Minimising computation time#

AutoEmulate can be slow if the input data has many observations (rows) or many output variables. By default, AutoEmulate cross-validates each model, so we’re computing 5 fits per models. The computation time will be relatively short for datasets up to a few thousands of datapoints, but some models (e.g. Gaussian Processes) don’t scale well, so computation time might quickly become an issue.

In this tutorial we walk through four strategies to speed up AutoEmulate:

  1. parallise model fits using n_jobs

  2. restrict the range of models using the models argument

  3. run fewer cross validation folds using cross_validator

  4. for hyperparameter search:

    • all of the above

    • run fewer iterations using param_search_iters

from sklearn.datasets import make_regression
from autoemulate.compare import AutoEmulate
/opt/hostedtoolcache/Python/3.11.11/x64/lib/python3.11/site-packages/autoemulate/compare.py:8: TqdmExperimentalWarning: Using `tqdm.autonotebook.tqdm` in notebook mode. Use `tqdm.tqdm` instead to force console mode (e.g. in jupyter console)
  from tqdm.autonotebook import tqdm

Let’s make a dataset.

X, y = make_regression(n_samples=500, n_features=10, n_targets=5)
X.shape, y.shape
((500, 10), (500, 5))

And see how long AutoEmulate takes to run (without hyperparameter search).

import time

start = time.time()

em = AutoEmulate()
em.setup(X, y)
em.compare()

end = time.time()
print(f"Time taken: {end - start} seconds")

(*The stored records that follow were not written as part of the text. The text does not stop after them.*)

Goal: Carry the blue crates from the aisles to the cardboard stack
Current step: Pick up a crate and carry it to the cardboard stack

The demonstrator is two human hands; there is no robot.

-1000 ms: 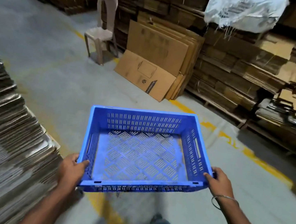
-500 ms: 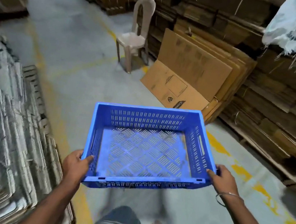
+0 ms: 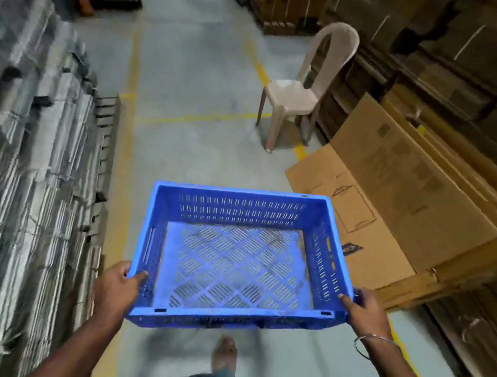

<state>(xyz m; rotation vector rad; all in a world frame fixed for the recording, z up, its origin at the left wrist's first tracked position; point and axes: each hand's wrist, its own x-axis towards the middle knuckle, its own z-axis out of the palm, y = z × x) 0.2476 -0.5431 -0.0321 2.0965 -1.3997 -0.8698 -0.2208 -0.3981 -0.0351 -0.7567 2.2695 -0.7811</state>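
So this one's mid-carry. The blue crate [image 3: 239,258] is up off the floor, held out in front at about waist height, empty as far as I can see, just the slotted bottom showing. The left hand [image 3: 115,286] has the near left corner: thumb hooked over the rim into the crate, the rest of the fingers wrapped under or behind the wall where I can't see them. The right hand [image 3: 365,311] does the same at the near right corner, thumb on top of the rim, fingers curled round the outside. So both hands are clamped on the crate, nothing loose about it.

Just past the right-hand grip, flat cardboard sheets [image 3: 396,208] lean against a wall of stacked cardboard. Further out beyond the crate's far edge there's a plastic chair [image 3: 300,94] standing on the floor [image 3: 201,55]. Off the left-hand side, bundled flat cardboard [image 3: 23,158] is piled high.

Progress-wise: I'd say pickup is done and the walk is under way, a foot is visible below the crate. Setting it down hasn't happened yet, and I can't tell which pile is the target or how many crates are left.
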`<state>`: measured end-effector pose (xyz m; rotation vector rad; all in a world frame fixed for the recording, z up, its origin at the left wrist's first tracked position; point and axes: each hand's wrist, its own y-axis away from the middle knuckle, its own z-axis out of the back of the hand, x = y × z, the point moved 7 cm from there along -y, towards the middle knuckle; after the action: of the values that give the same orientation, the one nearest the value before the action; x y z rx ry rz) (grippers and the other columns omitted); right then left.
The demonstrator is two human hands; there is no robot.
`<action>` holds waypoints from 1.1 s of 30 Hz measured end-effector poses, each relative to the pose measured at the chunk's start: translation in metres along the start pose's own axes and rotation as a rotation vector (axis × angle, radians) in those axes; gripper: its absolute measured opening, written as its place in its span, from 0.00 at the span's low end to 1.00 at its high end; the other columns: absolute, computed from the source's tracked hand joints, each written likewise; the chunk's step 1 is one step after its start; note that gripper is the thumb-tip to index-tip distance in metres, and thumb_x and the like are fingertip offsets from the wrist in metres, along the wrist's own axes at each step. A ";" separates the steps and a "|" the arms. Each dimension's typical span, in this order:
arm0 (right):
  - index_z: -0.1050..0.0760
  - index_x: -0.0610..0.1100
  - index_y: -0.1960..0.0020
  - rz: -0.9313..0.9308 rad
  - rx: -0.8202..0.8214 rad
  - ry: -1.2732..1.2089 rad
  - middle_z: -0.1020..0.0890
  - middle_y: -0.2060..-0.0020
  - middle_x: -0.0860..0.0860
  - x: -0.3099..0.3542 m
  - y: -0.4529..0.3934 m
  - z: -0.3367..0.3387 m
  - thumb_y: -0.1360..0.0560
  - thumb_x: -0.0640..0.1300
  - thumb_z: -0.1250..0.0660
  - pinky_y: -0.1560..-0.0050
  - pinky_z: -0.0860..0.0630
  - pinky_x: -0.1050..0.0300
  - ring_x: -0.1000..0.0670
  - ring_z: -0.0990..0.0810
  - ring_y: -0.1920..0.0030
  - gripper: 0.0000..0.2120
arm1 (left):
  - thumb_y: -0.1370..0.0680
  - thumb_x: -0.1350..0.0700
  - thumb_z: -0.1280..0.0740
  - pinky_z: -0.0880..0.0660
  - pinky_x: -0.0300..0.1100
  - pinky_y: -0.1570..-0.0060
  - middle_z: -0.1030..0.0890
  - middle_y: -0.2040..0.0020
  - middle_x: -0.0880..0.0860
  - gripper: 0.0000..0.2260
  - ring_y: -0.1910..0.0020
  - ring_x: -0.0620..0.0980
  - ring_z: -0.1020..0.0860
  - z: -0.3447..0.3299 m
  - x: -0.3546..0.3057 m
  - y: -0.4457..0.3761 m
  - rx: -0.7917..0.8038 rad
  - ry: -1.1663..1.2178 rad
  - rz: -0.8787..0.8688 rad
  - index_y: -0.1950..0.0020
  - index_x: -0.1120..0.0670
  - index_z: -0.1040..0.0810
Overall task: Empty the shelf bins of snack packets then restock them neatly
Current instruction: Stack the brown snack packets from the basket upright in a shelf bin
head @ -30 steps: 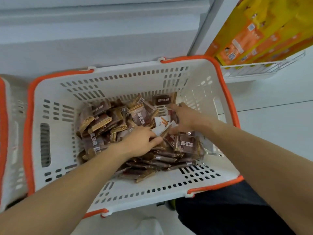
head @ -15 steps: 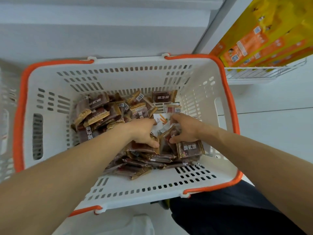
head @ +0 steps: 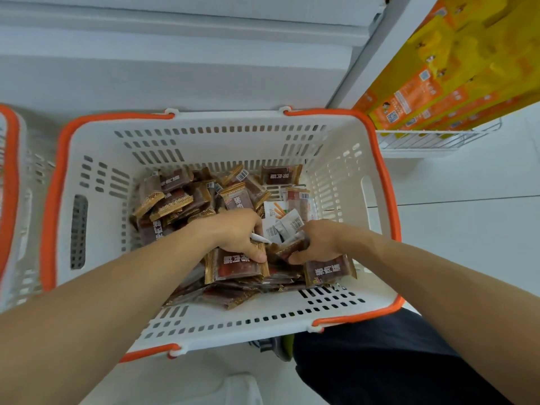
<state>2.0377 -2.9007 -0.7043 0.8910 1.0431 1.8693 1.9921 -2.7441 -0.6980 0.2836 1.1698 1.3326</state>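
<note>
Basket (head: 96,159) top open; packets (head: 181,200) fill floor.

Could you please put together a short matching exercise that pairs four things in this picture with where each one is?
Things:
1. brown snack packets
2. yellow-orange boxes
3. left hand
4. second basket

Places:
A. on the wire shelf at upper right
B. at the left edge, only partly in view
C. piled inside the white basket with the orange rim
D. gripping a stack of packets beside the right hand

Pairs: 1-C, 2-A, 3-D, 4-B
</note>
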 end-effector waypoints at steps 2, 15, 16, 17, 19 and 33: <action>0.28 0.50 0.46 0.001 -0.019 0.009 0.22 0.53 0.52 0.003 0.007 -0.002 0.27 0.62 0.28 0.47 0.27 0.52 0.48 0.23 0.50 0.19 | 0.28 0.44 0.23 0.26 0.44 0.52 0.21 0.48 0.48 0.19 0.50 0.48 0.24 0.006 -0.003 0.010 -0.100 0.044 -0.027 0.42 0.51 0.21; 0.24 0.41 0.41 -0.017 -0.477 -0.219 0.18 0.47 0.44 0.114 0.064 0.005 0.20 0.54 0.34 0.55 0.25 0.54 0.43 0.20 0.49 0.17 | 0.20 0.53 0.31 0.26 0.43 0.56 0.17 0.42 0.50 0.11 0.52 0.47 0.23 0.034 0.048 0.100 -0.608 0.268 0.086 0.38 0.50 0.18; 0.24 0.42 0.41 -0.023 -0.500 -0.312 0.17 0.48 0.45 0.126 0.062 0.004 0.20 0.54 0.34 0.57 0.26 0.55 0.44 0.20 0.51 0.17 | 0.20 0.52 0.32 0.24 0.46 0.52 0.17 0.42 0.50 0.11 0.49 0.49 0.21 0.038 0.058 0.111 -0.642 0.315 0.094 0.38 0.49 0.18; 0.24 0.42 0.39 -0.016 -0.515 -0.424 0.18 0.47 0.45 0.139 0.061 0.001 0.21 0.56 0.34 0.56 0.25 0.55 0.45 0.20 0.52 0.19 | 0.19 0.52 0.33 0.23 0.49 0.48 0.17 0.42 0.50 0.11 0.47 0.50 0.21 0.041 0.067 0.121 -0.667 0.367 0.105 0.38 0.49 0.18; 0.27 0.45 0.33 0.033 -0.513 -0.636 0.20 0.42 0.45 0.169 0.062 -0.008 0.25 0.64 0.34 0.47 0.21 0.53 0.45 0.20 0.47 0.29 | 0.19 0.50 0.33 0.23 0.49 0.46 0.18 0.39 0.50 0.12 0.44 0.51 0.21 0.046 0.084 0.138 -0.704 0.432 0.135 0.36 0.48 0.19; 0.26 0.45 0.33 0.223 -0.393 -0.869 0.19 0.39 0.50 0.157 0.047 -0.023 0.21 0.42 0.30 0.41 0.19 0.49 0.49 0.17 0.46 0.18 | 0.26 0.50 0.24 0.28 0.42 0.48 0.22 0.37 0.47 0.21 0.45 0.45 0.24 0.019 0.096 0.142 -0.639 0.300 0.114 0.35 0.46 0.23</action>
<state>1.9360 -2.7861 -0.6423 1.4141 0.0471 1.5052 1.9035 -2.6117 -0.6308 -0.3262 0.9141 1.8158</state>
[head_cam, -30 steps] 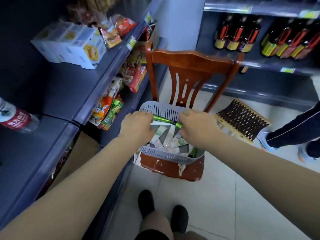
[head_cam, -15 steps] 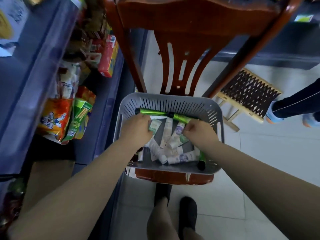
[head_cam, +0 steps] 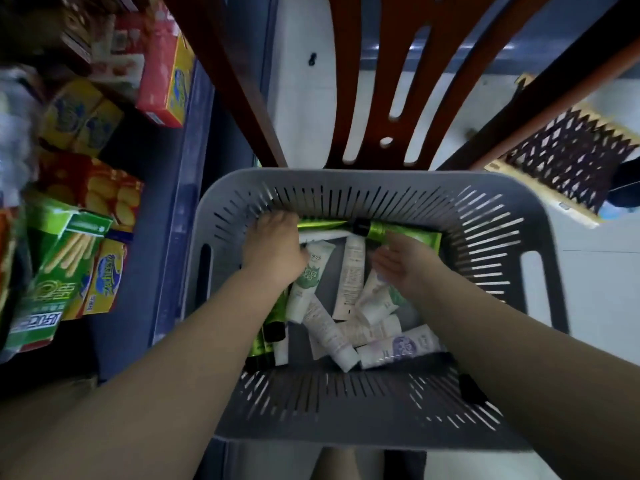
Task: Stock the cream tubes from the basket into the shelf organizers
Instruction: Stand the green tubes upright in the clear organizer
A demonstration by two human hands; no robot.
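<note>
Both hands [head_cam: 273, 251] in basket [head_cam: 540, 271], L at far wall, tubes [head_cam: 349, 282] mid

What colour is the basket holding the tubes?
Grey, with slotted walls; the basket shows clearly in the head view.

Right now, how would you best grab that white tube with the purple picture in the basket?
Judging by its pose, pinch the purple-marked tube across its middle from straight above. It lies flat on top of the pile near the basket's front wall, nothing covering it. The right hand is nearer than the left hand.
</note>
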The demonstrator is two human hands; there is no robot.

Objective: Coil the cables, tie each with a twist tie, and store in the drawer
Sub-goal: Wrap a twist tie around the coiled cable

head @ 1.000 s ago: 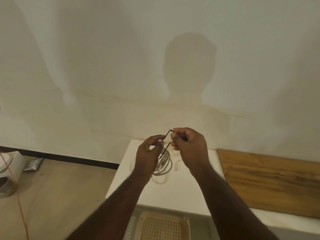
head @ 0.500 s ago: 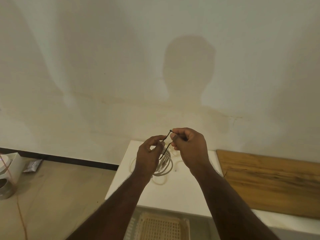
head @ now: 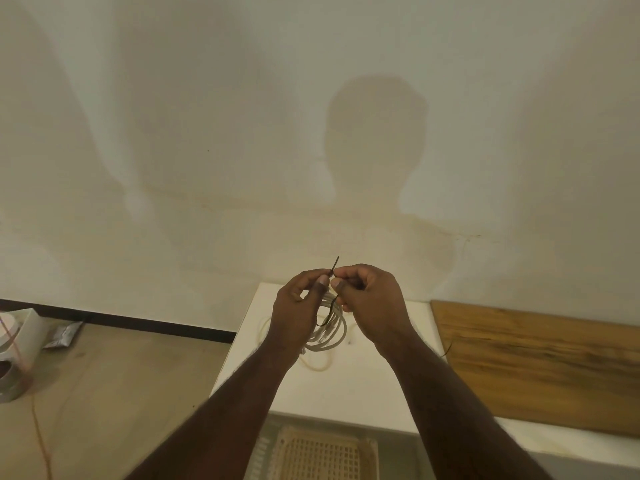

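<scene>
A coiled white cable (head: pixel 330 332) hangs in the air above the white cabinet top (head: pixel 346 386), with a dark twist tie (head: pixel 333 299) looped through it. My left hand (head: pixel 298 306) and my right hand (head: pixel 370 299) meet fingertip to fingertip and both pinch the tie where its two ends cross. One short end of the tie sticks up above the fingers. A second thin pale cable (head: pixel 318 365) lies loose on the cabinet top under the coil.
An open drawer holds a beige perforated basket (head: pixel 318 455) at the front edge. A wooden board (head: pixel 540 368) lies on the right. On the floor at the left are white boxes (head: pixel 17 344), a silver packet (head: pixel 64 336) and an orange wire (head: pixel 38 420).
My hands have closed together. The tie's open loop has been drawn tight, and its ends now cross between my fingertips with one tip pointing up.
</scene>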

AutoEmulate is set up with the following settings:

Values
Simulation input shape (X) (500, 10)
Simulation output shape (y) (500, 5)
Proportion of data for testing (test_set_size) 0.2
Scale input data (scale) True
Scaler (scaler) StandardScaler
Do hyperparameter search (param_search) False
Reduce dimensionality (reduce_dim) False
Cross validator (cross_validator) KFold
Parallel jobs (n_jobs) 1

1) parallise model fits using n_jobs#

The n_jobs parameter allows you to specify the number of CPU cores to use for parallel processing. Setting n_jobs = -1 uses all available cores, speeding up computations when working with large datasets.

Note: Maxing out all available cores might not always lead to faster computation times. Due to overhead from parallelization, memory bandwidth limitations, and potential load imbalances, using more cores can sometimes result in diminishing returns or even slower performance.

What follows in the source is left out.